Look below for the line containing "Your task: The"; from there, print each line exactly up to and including the line containing "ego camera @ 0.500", and stop.

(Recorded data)
*** Begin section ***

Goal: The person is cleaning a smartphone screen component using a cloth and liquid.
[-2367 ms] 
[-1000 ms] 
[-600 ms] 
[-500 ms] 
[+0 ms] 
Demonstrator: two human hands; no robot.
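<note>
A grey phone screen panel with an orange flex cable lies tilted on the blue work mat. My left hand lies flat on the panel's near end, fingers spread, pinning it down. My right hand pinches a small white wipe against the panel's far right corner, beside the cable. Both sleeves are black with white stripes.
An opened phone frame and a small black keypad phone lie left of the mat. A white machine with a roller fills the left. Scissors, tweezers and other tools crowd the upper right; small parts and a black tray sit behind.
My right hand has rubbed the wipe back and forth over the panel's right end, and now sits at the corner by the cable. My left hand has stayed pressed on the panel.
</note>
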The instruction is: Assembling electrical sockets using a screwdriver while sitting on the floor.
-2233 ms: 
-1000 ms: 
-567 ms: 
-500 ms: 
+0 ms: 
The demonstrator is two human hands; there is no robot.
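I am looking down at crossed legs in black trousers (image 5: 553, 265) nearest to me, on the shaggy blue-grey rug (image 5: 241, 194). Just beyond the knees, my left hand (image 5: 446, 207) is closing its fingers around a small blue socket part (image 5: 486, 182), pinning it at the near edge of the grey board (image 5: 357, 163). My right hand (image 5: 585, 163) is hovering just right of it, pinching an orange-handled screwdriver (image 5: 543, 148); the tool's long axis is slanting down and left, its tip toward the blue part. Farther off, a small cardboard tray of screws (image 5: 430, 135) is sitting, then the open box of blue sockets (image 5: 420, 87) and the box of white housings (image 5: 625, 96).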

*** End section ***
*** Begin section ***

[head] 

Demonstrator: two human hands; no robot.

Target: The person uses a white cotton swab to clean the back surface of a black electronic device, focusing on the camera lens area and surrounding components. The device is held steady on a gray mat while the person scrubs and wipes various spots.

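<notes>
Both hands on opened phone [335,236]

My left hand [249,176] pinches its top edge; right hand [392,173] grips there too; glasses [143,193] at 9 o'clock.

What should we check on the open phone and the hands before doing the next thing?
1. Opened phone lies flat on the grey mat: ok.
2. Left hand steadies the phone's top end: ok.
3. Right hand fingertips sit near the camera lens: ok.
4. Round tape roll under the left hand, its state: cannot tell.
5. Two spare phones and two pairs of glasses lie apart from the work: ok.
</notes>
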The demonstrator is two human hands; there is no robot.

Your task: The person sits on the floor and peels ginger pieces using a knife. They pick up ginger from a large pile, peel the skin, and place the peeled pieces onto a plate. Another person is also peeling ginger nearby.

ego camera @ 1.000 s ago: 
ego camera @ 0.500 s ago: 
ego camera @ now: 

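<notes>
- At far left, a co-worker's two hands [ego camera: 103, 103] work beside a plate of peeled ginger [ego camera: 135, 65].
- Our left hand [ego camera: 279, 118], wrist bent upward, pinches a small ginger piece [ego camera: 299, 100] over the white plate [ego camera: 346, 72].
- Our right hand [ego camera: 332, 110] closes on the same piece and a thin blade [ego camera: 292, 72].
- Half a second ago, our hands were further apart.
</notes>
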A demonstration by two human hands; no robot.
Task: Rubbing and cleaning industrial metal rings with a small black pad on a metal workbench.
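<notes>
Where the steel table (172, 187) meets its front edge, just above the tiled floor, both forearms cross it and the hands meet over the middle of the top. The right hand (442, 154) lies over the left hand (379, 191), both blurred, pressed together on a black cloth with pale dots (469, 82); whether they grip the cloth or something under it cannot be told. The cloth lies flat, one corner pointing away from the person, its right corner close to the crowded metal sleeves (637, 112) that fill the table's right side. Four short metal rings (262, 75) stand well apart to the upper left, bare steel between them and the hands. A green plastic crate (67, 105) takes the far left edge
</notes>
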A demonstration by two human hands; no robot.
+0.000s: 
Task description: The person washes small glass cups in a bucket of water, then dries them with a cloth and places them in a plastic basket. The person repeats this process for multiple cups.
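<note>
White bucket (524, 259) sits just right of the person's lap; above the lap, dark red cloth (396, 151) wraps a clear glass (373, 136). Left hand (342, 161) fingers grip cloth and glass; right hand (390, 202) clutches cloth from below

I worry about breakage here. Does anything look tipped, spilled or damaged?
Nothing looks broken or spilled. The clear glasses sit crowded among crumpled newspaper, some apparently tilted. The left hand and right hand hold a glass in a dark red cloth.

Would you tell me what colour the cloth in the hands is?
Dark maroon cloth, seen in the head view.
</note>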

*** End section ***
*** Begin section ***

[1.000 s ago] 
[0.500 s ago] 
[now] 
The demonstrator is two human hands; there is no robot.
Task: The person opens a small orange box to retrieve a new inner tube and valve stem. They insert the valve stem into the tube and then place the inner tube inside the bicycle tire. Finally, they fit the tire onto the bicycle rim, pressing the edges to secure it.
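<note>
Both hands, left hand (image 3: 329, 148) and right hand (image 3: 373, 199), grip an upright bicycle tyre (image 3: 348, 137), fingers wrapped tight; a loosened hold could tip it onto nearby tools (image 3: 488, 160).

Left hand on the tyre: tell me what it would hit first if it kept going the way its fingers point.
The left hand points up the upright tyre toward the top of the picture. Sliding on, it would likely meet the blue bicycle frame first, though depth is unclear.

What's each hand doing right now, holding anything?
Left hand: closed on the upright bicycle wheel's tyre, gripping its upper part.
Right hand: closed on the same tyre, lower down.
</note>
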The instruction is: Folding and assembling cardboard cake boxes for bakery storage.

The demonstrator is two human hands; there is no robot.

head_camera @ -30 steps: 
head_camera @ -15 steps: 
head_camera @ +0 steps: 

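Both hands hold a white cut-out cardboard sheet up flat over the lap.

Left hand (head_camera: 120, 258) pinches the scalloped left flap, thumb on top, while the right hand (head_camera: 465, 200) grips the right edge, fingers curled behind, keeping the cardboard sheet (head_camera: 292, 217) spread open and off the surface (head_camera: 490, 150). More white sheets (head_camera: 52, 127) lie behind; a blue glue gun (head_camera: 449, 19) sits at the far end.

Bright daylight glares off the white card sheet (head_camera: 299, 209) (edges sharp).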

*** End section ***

## Problem solution
Your task: The person sits on the floor and peels ginger pieces using a knife. They pick up ginger from a large pile, peel the skin, and place the peeled pieces onto a plate. Another person is also peeling ginger nearby.

ego camera @ 1.000 s ago: 
ego camera @ 0.500 s ago: 

The output for this exercise is now complete.